Ainetters neuer Krimi entlarvt die gnadenlose Macht der Politik
Wolfgang Ainetters neuer Krimi Einigkeit, Recht und Rache entführt die Leser in die gnadenlose Welt der politischen Macht. Der 352 Seiten starke Thriller, erschienen im Haymon Verlag zum Preis von 14,95 Euro, verbindet beißende Satire mit einer packenden Mordermittlung. Im Mittelpunkt steht ein tödlicher Anschlag auf zwei hochrangige Politiker im legendären Berliner Hotel Adlon.
Die Handlung spielt während des Bundespresseballs, wo ein verhasster Kanzler und sein oft übergangener Finanzminister ein gewaltsames Ende finden. Ainetter, der auf seine Erfahrung als Pressesprecher und Journalist zurückgreift, webt eine Handlung voller Insiderwissen und scharfer Ironie. Seine Tätigkeit in Regierung und Medien verleiht dem Roman eine beunruhigend authentische Note.
Im Zentrum des Geschehens steht André Heidergott, ein Wiener Ermittler, der unter Hochdruck die Mörder jagt. Während er sich durch ein Netz aus politischen Intrigen kämpft, stößt er auf radikale Gruppierungen und die unkontrollierte Macht der Medien. Je tiefer er gräbt, desto mehr enthüllt die Geschichte die Kleinlichkeit und Skrupellosigkeit der Mächtigen.
Ainetters Zeit als Pressesprecher des Bundesverkehrsministeriums prägt die Darstellung politischer Kommunikationskrisen im Buch. Seine Jahre als Chefredakteur der Magazine News und Heute fließen in die Medienfiguren ein, die die öffentliche Meinung manipulieren und die Spannung des Thrillers verstärken.
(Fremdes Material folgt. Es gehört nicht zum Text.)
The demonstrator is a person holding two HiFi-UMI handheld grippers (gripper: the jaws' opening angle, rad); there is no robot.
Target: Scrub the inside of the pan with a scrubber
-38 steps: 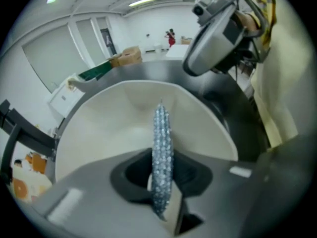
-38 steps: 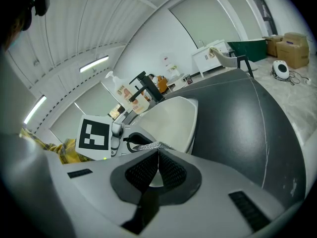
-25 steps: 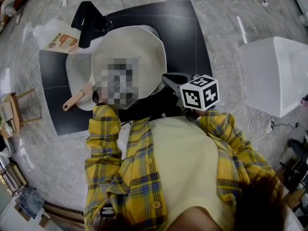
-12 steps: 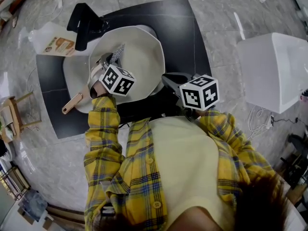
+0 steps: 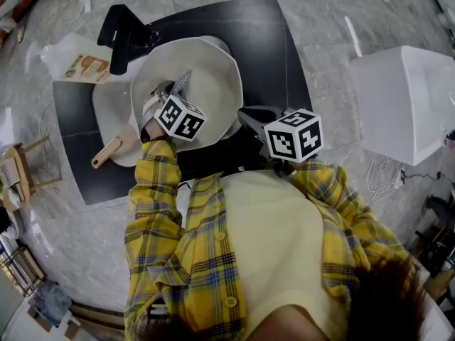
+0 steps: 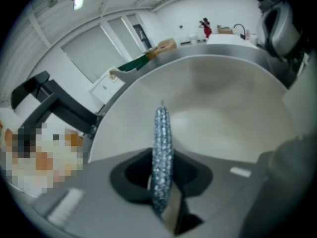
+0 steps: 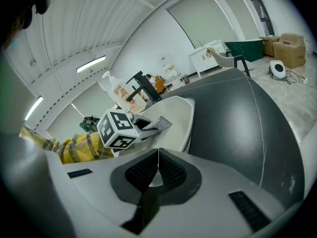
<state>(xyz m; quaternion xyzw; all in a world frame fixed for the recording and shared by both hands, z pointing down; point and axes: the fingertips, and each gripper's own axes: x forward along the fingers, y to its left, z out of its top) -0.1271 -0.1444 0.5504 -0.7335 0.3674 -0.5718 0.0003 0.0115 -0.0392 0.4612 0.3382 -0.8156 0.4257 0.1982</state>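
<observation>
Pinching the sparkly scrubber [image 6: 161,143] at its near end with the left gripper [image 6: 162,190], over the pan [image 5: 213,84]. Probably light and bendy. Closed on nothing at the right gripper [image 7: 157,165].

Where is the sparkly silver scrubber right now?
The sparkly silver scrubber is left of centre in the head view, pinched in the left gripper, over the inside of the cream pan.

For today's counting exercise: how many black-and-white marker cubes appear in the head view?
2. One black-and-white marker cube rides on the left hand-held gripper over the cream pan; the other is on the right hand-held gripper, beside the pan's rim. None seems hidden.
</observation>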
Die Abneigung des Autors gegen die Mächtigen spiegelt sich in seiner scharfzüngigen, ironischen Erzählweise wider.
Die Einleitung des Buches enthält eine augenzwinkernde Warnung: Die Geschichte sei so wahr wie die Wahlversprechen von Friedrich Merz, und alle Figuren behaupten, nicht zu existieren. Trotz seines satirischen Untertons liefert der Roman einen rasanten Krimi. Der Höhepunkt reißt die Fassade der Autorität weg und legt die hässlichen Wahrheiten hinter politischer Rache schonungslos offen.
Einigkeit, Recht und Rache verbindet politische Satire mit einem temporeichen Mordrätsel. Ainetters Insiderperspektive verleiht dem Thriller eine seltene Authentizität – von Regierungsprotokollen bis zur Medienmanipulation. Der Roman hinterlässt bei den Lesern die Frage, wie nah die fiktive Chaoswelt an der Realität sein könnte.